Из показаний после войны Ивана Кириенкова, командира полицейских Велижа: "Я тоже стрелял наравне с другими. Стрелял и убивал. Там были убиты сотни людей. Там был кошмар, описать который я не могу. У всех нас руки по плечи в крови" (расстрелян по приговору суда).
***
Бар на Украине – в октябре 1942 года были уничтожены 12 000 евреев города и окрестностей. (В 1648 году‚ во время восстания Хмельницкого‚ казаки атамана Кривоноса убили в Баре около 2000 евреев; в рукописи тех лет сказано: атаман Кривонос "со всех жидов живьем шкуры посдирал".)

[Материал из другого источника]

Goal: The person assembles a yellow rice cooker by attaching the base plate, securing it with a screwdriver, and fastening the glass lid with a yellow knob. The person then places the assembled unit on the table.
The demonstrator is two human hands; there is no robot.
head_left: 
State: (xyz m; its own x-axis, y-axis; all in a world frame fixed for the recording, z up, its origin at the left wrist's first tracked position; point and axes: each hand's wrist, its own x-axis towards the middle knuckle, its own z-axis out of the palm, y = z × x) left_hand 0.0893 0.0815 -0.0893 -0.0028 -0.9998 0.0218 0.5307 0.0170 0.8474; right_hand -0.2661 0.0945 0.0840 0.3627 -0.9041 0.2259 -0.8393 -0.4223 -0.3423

Немиров на Украине – в гетто свезли около 15 000 евреев из разных мест и к 1943 году всех расстреляли; после освобождения обнаружили отдельную детскую могилу: детей раздевали перед уничтожением, искали в их одеждах запрятанные драгоценности. (Резня евреев в Немирове была одной из самых ужасных во время восстания Хмельницкого: 20 июня 1648 года казаки вырезали в городе почти всё еврейское население – около 6000 человек.)
***
Летичев в Подолии, Украина. В городе уничтожили всё население гетто – около 7000 человек. Оставили евреев-портных и сапожников, которые обучали ремеслу своих соседей; выучившись‚ те сообщили в комендатуру‚ что больше не нуждаются в учителях, – портных и сапожников расстреляли последними. (В Летичеве родился Лейба Невахович; в 1803 году он написал "Вопль дщери Иудейской", первое еврейское литературное произведение на русском языке. Автор желал пробудить в русском обществе гуманные чувства к евреям‚ а потому в его книге есть такие слова: "О христиане, славящиеся кротостью и милосердием, имейте к нам жалость, обратите к нам нежные сердца ваши!.. Ах, христиане!.. Вы ищете в человеке иудея, нет, ищите в иудее человека, и вы без сомнения его найдете!.." Книга заканчивалась на грустной ноте: "Тако вопияла печальная дщерь Иудейская, отирала слезы, воздыхала и была еще неутешима".)